Reproduce the listing below without any change.

******************************

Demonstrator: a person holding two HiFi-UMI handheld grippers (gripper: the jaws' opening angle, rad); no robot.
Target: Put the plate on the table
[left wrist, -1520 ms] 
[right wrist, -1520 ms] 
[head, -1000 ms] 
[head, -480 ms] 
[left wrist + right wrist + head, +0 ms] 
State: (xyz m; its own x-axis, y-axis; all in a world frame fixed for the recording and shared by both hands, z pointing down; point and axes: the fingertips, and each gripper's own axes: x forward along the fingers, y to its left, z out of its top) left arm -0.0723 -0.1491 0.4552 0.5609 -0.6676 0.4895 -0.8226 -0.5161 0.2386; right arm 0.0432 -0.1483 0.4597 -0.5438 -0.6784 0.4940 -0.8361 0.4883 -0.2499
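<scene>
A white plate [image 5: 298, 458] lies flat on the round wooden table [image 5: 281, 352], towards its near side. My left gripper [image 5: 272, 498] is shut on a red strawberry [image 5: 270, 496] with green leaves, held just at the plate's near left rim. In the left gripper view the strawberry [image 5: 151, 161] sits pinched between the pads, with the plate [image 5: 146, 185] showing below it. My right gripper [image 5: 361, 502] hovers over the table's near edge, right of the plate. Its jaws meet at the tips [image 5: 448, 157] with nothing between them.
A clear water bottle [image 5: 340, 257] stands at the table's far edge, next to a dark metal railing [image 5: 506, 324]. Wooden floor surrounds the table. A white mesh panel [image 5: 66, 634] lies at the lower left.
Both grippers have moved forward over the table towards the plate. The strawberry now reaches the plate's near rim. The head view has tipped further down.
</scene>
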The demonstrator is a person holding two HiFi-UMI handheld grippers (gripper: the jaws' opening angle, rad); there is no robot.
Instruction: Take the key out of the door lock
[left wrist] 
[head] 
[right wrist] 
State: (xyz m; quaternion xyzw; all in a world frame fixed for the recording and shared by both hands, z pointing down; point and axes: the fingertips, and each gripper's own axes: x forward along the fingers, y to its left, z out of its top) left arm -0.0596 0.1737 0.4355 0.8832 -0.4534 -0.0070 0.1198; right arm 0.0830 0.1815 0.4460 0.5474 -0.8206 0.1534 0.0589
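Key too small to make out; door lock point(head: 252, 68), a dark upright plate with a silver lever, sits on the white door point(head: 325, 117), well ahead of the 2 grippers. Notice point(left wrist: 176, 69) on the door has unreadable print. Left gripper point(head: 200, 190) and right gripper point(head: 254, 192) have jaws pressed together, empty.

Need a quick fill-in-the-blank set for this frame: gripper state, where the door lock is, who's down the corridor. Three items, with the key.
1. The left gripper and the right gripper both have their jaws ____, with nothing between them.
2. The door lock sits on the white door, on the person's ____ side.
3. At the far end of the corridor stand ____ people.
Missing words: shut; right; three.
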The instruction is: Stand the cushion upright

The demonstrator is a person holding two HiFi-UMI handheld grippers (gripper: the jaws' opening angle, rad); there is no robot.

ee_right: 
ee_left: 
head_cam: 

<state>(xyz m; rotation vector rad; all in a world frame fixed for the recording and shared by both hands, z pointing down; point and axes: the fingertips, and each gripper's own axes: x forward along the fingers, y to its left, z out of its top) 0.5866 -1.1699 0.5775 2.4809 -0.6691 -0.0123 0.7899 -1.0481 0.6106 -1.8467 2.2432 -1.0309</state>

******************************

- OUTPUT FOR THIS TASK -
Demonstrator: a person holding two HiFi-UMI handheld grippers (gripper: the jaws' opening angle, rad); no robot.
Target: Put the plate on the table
[left wrist, -1520 ms] 
[right wrist, -1520 ms] 
[head, -1000 ms] 
[head, -480 ms] 
[left wrist + right wrist + head, +0 ms] 
State: (xyz m; its own x-axis, y-axis; all in a world frame fixed for the recording and shared by both hands, z pointing down; point and axes: the fingertips, and each gripper's own axes: x forward along the fingers, y to its left, z out of its top) left arm -0.0723 -0.1491 0.4552 0.5609 -0.6676 0.4895 -0.8226 -0.5161 0.2386; right arm 0.0432 -0.1483 0.4597 -0.5438 -0.6784 0.4940 -0.8361 0.4883 -0.2499
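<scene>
A white plate [image 5: 298, 458] lies flat on the round wooden table [image 5: 281, 352], towards its near side. My left gripper [image 5: 272, 498] is shut on a red strawberry [image 5: 270, 496] with green leaves, held just at the plate's near left rim. In the left gripper view the strawberry [image 5: 151, 161] sits pinched between the pads, with the plate [image 5: 146, 185] showing below it. My right gripper [image 5: 361, 502] hovers over the table's near edge, right of the plate. Its jaws meet at the tips [image 5: 448, 157] with nothing between them.
A clear water bottle [image 5: 340, 257] stands at the table's far edge, next to a dark metal railing [image 5: 506, 324]. Wooden floor surrounds the table. A white mesh panel [image 5: 66, 634] lies at the lower left.
Both grippers have moved forward over the table towards the plate. The strawberry now reaches the plate's near rim. The head view has tipped further down.
</scene>
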The demonstrator is a person holding two HiFi-UMI handheld grippers (gripper: the jaws' opening angle, rad); there is no robot.
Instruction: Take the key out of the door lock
[left wrist] 
[head] 
[right wrist] 
State: (xyz m; quaternion xyzw; all in a world frame fixed for the recording and shared by both hands, z pointing down; point and axes: the fingertips, and each gripper's own axes: x forward along the fingers, y to its left, z out of its top) left arm -0.0596 0.1737 0.4355 0.8832 -0.4534 -0.0070 0.1198; right arm 0.0830 0.1815 0.4460 0.5474 -0.8206 0.1534 0.0589
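Key too small to make out; door lock point(head: 252, 68), a dark upright plate with a silver lever, sits on the white door point(head: 325, 117), well ahead of the 2 grippers. Notice point(left wrist: 176, 69) on the door has unreadable print. Left gripper point(head: 200, 190) and right gripper point(head: 254, 192) have jaws pressed together, empty.

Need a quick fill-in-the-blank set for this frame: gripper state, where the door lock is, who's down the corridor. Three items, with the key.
1. The left gripper and the right gripper both have their jaws ____, with nothing between them.
2. The door lock sits on the white door, on the person's ____ side.
3. At the far end of the corridor stand ____ people.
Missing words: shut; right; three.
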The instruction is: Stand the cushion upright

The demonstrator is a person holding two HiFi-UMI handheld grippers (gripper: the jaws' opening angle, rad); there is no robot.

ee_right: 
ee_left: 
head_cam: 

<state>(xyz m; rotation vector rad; all in a world frame fixed for the recording and shared by both hands, z pointing down; point and axes: the fingertips, and each gripper's own axes: x forward along the fingers, y to its left, z out of its top) 0.5866 -1.1699 0.5775 2.4809 -0.6691 -0.0123 0.7899 -1.0481 0.6106 -1.8467 2.2432 -1.0309</state>

Nothing else is part of this exercise.